Exercise inputs section start

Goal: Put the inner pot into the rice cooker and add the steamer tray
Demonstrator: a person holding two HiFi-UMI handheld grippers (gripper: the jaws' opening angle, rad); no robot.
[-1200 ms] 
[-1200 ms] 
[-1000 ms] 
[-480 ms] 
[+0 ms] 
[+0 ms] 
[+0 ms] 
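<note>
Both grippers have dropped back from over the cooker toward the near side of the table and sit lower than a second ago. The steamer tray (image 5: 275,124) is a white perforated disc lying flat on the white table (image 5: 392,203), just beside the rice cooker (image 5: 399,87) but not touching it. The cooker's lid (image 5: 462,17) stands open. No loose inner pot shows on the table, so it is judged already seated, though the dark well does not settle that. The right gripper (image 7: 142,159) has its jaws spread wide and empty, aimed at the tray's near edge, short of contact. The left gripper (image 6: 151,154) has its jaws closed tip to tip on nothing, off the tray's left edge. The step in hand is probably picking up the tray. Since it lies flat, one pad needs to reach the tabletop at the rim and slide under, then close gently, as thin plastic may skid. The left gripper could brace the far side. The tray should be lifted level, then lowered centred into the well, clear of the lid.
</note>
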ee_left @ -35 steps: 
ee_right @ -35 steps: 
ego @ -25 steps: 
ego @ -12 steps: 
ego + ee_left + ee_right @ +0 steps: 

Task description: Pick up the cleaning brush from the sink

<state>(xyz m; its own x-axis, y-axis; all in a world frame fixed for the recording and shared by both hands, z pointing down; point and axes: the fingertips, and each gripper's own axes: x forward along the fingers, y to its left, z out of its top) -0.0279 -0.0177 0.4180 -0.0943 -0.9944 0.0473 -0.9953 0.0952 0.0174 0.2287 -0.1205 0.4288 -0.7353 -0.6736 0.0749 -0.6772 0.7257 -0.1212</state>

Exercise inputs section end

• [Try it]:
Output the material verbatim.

• [Completed exercise]:
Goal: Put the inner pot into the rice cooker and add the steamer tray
Demonstrator: a person holding two HiFi-UMI handheld grippers (gripper: the jaws' opening angle, rad); no robot.
[-1200 ms] 
[-1200 ms] 
[-1000 ms] 
[-480 ms] 
[+0 ms] 
[+0 ms] 
[+0 ms] 
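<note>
Both grippers have dropped back from over the cooker toward the near side of the table and sit lower than a second ago. The steamer tray (image 5: 275,124) is a white perforated disc lying flat on the white table (image 5: 392,203), just beside the rice cooker (image 5: 399,87) but not touching it. The cooker's lid (image 5: 462,17) stands open. No loose inner pot shows on the table, so it is judged already seated, though the dark well does not settle that. The right gripper (image 7: 142,159) has its jaws spread wide and empty, aimed at the tray's near edge, short of contact. The left gripper (image 6: 151,154) has its jaws closed tip to tip on nothing, off the tray's left edge. The step in hand is probably picking up the tray. Since it lies flat, one pad needs to reach the tabletop at the rim and slide under, then close gently, as thin plastic may skid. The left gripper could brace the far side. The tray should be lifted level, then lowered centred into the well, clear of the lid.
</note>
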ee_left @ -35 steps: 
ee_right @ -35 steps: 
ego @ -25 steps: 
ego @ -12 steps: 
ego + ee_left + ee_right @ +0 steps: 

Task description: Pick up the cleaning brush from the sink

<state>(xyz m; its own x-axis, y-axis; all in a world frame fixed for the recording and shared by both hands, z pointing down; point and axes: the fingertips, and each gripper's own axes: x forward along the fingers, y to its left, z out of its top) -0.0279 -0.0177 0.4180 -0.0943 -0.9944 0.0473 -0.9953 0.0952 0.0174 0.2287 -0.1205 0.4288 -0.7353 -0.6736 0.0749 -0.6772 0.7257 -0.1212</state>

The exercise is done; no more work remains.